* PROBLEM DETAILS
Filter the listing below, keeping only the lines with the word "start".

◆ ◆ ◆

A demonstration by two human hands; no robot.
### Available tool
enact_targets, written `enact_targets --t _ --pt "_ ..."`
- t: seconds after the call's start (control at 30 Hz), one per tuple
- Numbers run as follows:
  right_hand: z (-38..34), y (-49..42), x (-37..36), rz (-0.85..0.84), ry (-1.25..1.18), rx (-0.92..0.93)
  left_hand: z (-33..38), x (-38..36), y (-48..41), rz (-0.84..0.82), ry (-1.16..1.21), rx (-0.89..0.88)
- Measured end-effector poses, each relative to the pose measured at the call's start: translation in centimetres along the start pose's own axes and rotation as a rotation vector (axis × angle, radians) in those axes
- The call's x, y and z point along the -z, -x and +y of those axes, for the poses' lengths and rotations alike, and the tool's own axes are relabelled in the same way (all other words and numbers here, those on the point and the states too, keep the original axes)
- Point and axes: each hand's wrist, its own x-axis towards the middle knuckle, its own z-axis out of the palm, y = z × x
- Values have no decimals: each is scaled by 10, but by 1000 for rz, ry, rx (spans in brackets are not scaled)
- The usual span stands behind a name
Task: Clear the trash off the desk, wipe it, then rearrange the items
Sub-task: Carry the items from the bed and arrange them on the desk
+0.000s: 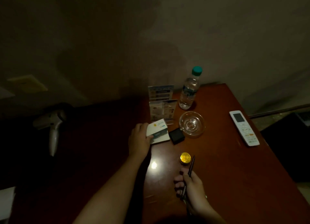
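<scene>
On a dim reddish-brown wooden bench (226, 165), the right hand (192, 188) pinches a slim dark pen (191, 166), just short of a round gold-lidded tin (185, 158). Farther out, the left hand (139, 139) grips a white-and-teal card box (158, 131). To its right lie a black square block (176, 136), a clear glass ashtray (192, 123) and a white remote control (244, 128), with a green-capped clear water bottle (189, 89) beyond.

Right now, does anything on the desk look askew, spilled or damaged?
Nothing spilled or broken. The remote lies close to the desk's right edge; the white box gripped by the left hand sits askew. The water bottle stands upright.
</scene>
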Motion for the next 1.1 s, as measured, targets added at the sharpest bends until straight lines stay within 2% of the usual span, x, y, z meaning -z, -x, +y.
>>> enact_targets --t 0.1,0.23,0.33,0.43,0.53,0.67,0.77,0.87,0.97,1.03,1.1 --pt "0 8 15 1 137 69 1 -3 10 65 -56 -21" --pt "8 13 45 153 695 266 -6 -10 45 137 -79 44" --pt "19 11 62 111 1015 254 -16 -23 72 161 -98 84" --pt "29 11 68 66 1350 244 -19 -34 101 111 -122 90" --pt "33 11 68 94 1339 243 -17 -41 122 72 -124 100" --pt "32 9 70 29 1377 273 -16 -40 135 37 -137 122" --pt "20 14 73 61 1351 464 -18 -35 136 55 -128 125" --pt "5 14 75 111 1532 682 -21 -34 136 48 -150 160" --pt "5 5 73 64 1798 716 -20 -37 137 20 -155 199" --pt "2 -5 71 29 1665 598 -16 -39 137 -1 -159 196" --pt "-14 -15 74 48 1239 380 -12 -44 134 -24 -162 190"
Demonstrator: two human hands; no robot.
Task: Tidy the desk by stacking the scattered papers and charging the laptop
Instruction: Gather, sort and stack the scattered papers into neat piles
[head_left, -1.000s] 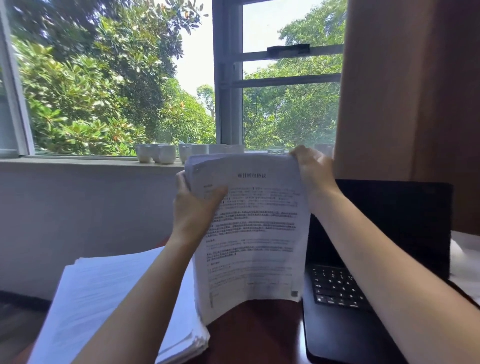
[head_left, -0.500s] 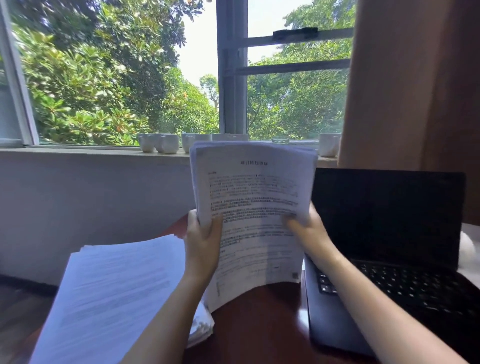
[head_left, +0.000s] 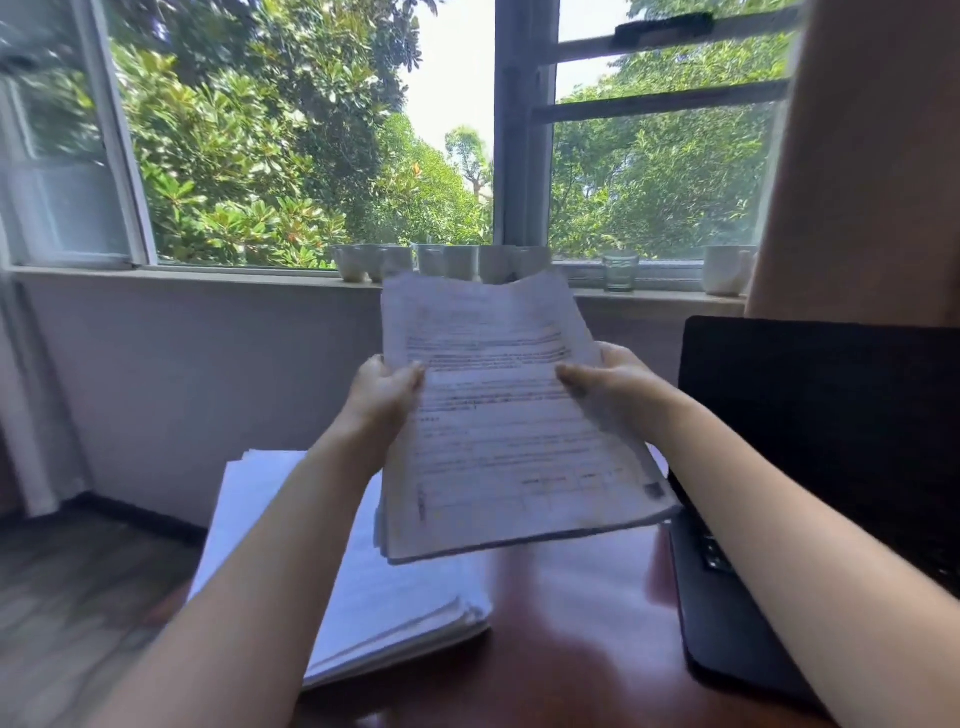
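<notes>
Centre: my left grip (head_left: 384, 389) and right grip (head_left: 613, 384) clamp one sheaf (head_left: 498, 441). Lower left: one stack (head_left: 389, 597). Right: one laptop (head_left: 810, 415). Sill (head_left: 208, 275): one glass (head_left: 621, 273).

This looks like an office or study. A polished dark-wood desk (head_left: 571, 623) carries an open black laptop (head_left: 810, 415) on its right side and a thick stack of printed papers (head_left: 405, 587) on its left. Behind the desk, white cups (head_left: 363, 262) line a windowsill (head_left: 234, 273) facing trees (head_left: 249, 156).

Daylit window (head_left: 522, 156) shows green trees (head_left: 249, 171). White cups (head_left: 441, 262) and a glass tumbler (head_left: 621, 271) line the sill (head_left: 208, 274). Grey wall (head_left: 208, 374) below; dark wooden floor (head_left: 78, 597).
</notes>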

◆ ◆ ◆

* TASK SOLUTION
- t: seconds after the call's start (control at 30 Hz), one per tuple
- Measured end-effector poses, each relative to the pose measured at the call's start: translation in centimetres along the start pose's own axes and rotation as a rotation vector (axis × angle, radians) in those axes

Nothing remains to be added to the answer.